* Records excerpted from a collection:

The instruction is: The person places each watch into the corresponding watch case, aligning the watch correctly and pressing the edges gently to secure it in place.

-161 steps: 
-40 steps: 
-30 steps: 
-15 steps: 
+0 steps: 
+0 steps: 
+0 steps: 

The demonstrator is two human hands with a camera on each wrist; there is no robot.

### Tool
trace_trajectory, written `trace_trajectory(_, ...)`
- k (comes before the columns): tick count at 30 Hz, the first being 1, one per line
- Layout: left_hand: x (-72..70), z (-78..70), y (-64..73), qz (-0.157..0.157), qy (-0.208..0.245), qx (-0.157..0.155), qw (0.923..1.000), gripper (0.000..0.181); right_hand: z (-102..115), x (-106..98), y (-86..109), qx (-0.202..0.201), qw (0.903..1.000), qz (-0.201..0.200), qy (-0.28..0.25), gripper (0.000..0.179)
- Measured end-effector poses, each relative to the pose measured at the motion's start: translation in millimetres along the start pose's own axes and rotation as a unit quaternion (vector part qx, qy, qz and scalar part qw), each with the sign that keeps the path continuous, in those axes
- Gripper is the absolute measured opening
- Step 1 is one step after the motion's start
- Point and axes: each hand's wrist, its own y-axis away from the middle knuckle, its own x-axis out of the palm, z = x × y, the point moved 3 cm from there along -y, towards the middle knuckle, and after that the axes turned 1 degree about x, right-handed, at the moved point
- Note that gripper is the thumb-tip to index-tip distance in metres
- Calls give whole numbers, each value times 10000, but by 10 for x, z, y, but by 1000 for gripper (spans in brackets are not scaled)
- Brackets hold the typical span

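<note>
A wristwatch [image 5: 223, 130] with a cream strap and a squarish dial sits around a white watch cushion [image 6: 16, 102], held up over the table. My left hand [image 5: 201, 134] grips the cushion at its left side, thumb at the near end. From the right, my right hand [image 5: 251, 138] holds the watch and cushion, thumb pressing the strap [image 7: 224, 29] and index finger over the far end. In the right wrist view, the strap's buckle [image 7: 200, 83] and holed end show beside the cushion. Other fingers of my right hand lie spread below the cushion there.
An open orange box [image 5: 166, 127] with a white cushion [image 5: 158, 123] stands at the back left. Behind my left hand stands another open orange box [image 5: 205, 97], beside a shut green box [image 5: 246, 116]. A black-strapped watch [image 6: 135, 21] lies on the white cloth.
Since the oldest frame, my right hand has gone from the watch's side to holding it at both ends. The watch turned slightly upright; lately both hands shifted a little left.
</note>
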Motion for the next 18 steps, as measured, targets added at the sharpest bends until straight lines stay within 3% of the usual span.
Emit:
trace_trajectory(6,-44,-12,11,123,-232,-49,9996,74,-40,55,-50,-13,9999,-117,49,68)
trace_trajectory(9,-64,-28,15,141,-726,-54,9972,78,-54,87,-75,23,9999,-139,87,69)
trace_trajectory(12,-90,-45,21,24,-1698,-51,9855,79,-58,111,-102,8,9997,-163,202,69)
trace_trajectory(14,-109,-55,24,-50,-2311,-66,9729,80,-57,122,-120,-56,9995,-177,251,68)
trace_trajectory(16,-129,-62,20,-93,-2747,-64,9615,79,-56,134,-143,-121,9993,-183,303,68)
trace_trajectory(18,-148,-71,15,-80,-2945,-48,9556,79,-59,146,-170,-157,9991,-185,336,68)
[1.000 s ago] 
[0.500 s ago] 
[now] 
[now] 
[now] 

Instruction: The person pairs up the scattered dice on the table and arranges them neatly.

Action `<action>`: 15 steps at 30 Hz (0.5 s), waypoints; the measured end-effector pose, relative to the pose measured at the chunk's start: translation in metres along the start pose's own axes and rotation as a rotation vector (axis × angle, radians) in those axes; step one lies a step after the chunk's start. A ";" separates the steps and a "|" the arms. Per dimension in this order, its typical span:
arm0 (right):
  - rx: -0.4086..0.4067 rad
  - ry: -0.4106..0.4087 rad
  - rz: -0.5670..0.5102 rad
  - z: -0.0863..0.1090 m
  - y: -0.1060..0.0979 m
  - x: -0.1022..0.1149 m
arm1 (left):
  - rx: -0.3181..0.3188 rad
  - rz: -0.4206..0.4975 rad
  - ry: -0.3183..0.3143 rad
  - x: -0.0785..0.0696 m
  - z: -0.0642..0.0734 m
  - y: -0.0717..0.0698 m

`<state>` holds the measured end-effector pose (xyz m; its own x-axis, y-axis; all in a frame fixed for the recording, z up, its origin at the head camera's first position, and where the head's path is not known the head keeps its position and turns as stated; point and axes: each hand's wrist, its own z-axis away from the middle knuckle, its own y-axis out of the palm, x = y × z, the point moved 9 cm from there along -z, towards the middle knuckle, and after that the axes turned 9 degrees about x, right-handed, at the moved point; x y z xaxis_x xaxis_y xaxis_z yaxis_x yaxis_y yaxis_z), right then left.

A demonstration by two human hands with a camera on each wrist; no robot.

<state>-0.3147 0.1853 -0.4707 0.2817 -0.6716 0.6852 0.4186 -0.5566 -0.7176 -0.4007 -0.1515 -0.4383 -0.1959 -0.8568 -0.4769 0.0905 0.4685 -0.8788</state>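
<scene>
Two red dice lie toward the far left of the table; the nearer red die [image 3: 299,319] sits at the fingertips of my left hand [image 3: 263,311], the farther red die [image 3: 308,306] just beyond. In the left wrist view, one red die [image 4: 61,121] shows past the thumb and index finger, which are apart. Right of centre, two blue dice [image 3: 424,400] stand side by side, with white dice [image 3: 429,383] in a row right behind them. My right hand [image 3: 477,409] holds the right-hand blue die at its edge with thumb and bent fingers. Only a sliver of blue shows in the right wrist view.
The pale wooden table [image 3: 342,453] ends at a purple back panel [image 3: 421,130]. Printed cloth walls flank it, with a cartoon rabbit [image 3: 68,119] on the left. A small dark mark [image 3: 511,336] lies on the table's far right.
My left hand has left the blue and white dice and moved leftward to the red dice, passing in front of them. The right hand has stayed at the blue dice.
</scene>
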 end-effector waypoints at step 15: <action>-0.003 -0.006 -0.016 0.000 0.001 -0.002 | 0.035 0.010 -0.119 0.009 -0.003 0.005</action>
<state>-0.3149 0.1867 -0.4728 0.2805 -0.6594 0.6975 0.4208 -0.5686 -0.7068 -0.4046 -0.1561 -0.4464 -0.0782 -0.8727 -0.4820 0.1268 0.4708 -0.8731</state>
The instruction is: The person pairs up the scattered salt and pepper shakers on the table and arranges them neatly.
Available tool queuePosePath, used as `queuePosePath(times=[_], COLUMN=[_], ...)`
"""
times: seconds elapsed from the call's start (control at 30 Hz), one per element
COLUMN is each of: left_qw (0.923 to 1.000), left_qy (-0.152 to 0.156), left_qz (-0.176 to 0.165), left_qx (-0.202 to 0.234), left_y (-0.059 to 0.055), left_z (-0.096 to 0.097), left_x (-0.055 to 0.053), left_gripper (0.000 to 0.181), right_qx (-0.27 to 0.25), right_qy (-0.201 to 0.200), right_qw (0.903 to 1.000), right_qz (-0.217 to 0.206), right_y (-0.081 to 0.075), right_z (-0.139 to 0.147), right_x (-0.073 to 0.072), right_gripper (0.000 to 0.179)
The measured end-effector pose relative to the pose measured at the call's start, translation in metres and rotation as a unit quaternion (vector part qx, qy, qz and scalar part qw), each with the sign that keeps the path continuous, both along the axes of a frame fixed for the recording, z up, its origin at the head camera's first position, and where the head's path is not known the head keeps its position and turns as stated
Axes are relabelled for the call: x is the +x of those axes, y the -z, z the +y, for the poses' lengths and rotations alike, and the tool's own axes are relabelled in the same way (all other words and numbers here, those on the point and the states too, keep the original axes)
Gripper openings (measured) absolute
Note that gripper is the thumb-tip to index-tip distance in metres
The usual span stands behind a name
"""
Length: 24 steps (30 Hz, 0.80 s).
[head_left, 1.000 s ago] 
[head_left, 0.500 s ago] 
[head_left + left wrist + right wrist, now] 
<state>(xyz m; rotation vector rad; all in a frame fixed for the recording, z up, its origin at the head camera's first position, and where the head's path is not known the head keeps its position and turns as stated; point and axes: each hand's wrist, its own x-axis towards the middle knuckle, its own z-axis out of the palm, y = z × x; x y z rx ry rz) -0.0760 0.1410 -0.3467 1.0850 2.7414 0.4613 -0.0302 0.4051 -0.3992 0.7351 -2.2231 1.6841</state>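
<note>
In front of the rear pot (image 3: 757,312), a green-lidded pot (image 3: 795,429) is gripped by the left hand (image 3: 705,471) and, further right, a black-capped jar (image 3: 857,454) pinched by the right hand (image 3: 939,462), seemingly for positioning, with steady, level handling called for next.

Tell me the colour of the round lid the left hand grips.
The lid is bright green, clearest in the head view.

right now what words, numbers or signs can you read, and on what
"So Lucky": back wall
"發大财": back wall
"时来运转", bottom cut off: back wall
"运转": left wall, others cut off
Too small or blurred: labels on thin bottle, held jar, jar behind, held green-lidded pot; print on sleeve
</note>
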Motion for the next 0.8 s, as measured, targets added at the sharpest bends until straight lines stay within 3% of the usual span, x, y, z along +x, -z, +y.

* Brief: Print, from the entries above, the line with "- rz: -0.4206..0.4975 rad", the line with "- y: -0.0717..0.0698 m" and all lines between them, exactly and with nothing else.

* Answer to the problem:
  - rz: -0.4206..0.4975 rad
  - ry: -0.3183..0.3143 rad
  - x: -0.0785..0.0696 m
  - z: -0.0642..0.0734 m
  - y: -0.0717..0.0698 m

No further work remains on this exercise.